Materials provided below:

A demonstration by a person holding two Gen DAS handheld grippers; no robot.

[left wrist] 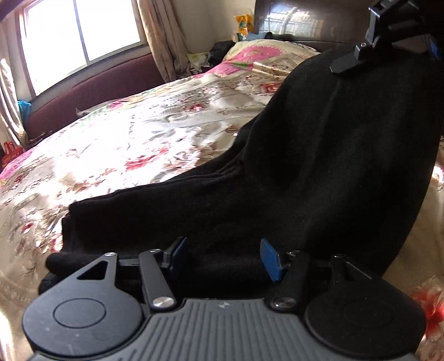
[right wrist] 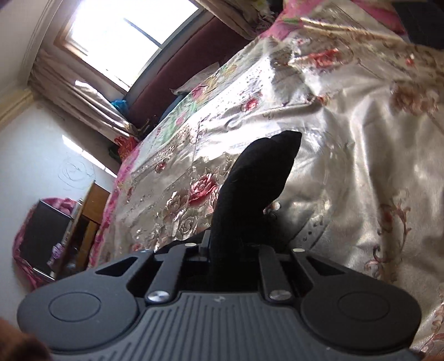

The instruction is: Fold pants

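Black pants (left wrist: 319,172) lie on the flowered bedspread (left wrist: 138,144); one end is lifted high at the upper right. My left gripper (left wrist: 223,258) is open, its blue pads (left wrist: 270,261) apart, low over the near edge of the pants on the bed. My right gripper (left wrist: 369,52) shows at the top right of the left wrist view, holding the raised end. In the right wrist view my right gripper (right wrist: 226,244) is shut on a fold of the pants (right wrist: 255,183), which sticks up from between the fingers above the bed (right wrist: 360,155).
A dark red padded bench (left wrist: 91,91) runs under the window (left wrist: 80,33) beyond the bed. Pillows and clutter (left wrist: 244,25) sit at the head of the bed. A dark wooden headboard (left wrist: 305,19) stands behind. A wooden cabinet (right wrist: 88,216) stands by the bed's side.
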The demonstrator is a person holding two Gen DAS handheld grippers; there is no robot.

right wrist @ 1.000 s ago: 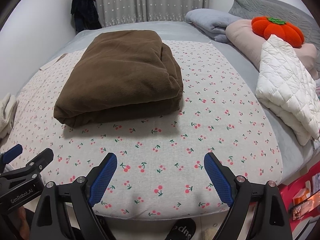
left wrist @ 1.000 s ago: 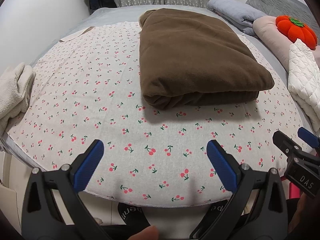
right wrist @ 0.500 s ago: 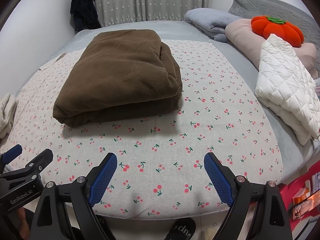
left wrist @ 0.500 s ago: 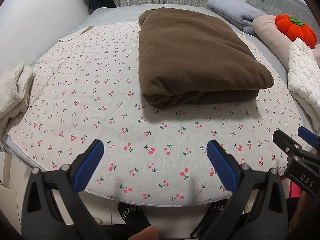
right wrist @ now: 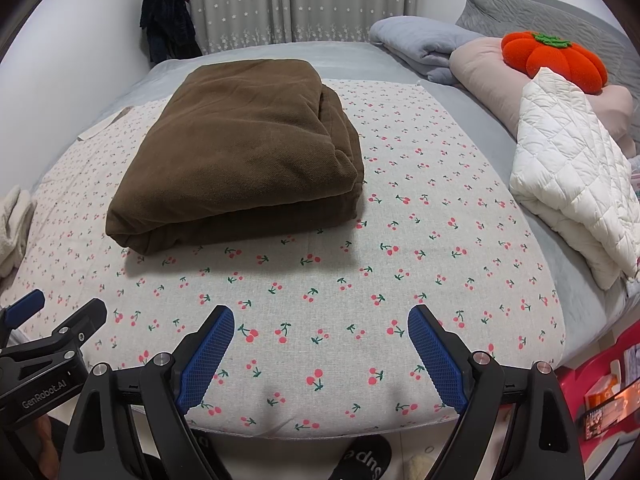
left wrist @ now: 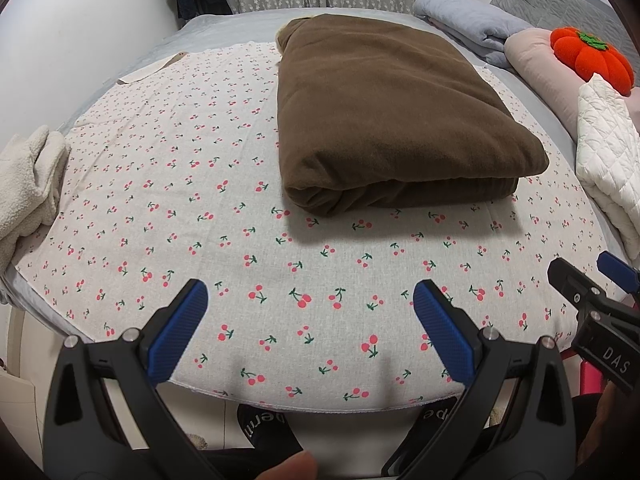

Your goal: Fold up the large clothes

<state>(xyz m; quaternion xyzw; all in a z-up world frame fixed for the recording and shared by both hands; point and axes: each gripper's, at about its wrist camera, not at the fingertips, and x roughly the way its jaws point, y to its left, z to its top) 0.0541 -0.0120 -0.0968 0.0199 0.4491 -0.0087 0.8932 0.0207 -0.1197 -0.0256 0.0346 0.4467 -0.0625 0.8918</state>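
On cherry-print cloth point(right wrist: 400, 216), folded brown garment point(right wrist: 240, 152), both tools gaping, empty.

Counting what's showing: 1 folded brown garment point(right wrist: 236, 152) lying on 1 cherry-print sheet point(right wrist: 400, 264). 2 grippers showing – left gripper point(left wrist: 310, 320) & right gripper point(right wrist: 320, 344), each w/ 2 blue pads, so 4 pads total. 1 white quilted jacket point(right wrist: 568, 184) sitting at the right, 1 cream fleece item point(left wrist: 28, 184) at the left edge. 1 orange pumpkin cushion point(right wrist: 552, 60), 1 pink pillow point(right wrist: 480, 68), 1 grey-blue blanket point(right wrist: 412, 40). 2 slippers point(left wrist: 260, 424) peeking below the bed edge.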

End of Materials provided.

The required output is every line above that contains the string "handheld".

Solution to the exercise:
A demonstration by a person holding two Gen DAS handheld grippers; no robot.
The demonstrator is a person holding two Gen DAS handheld grippers; there is no robot.

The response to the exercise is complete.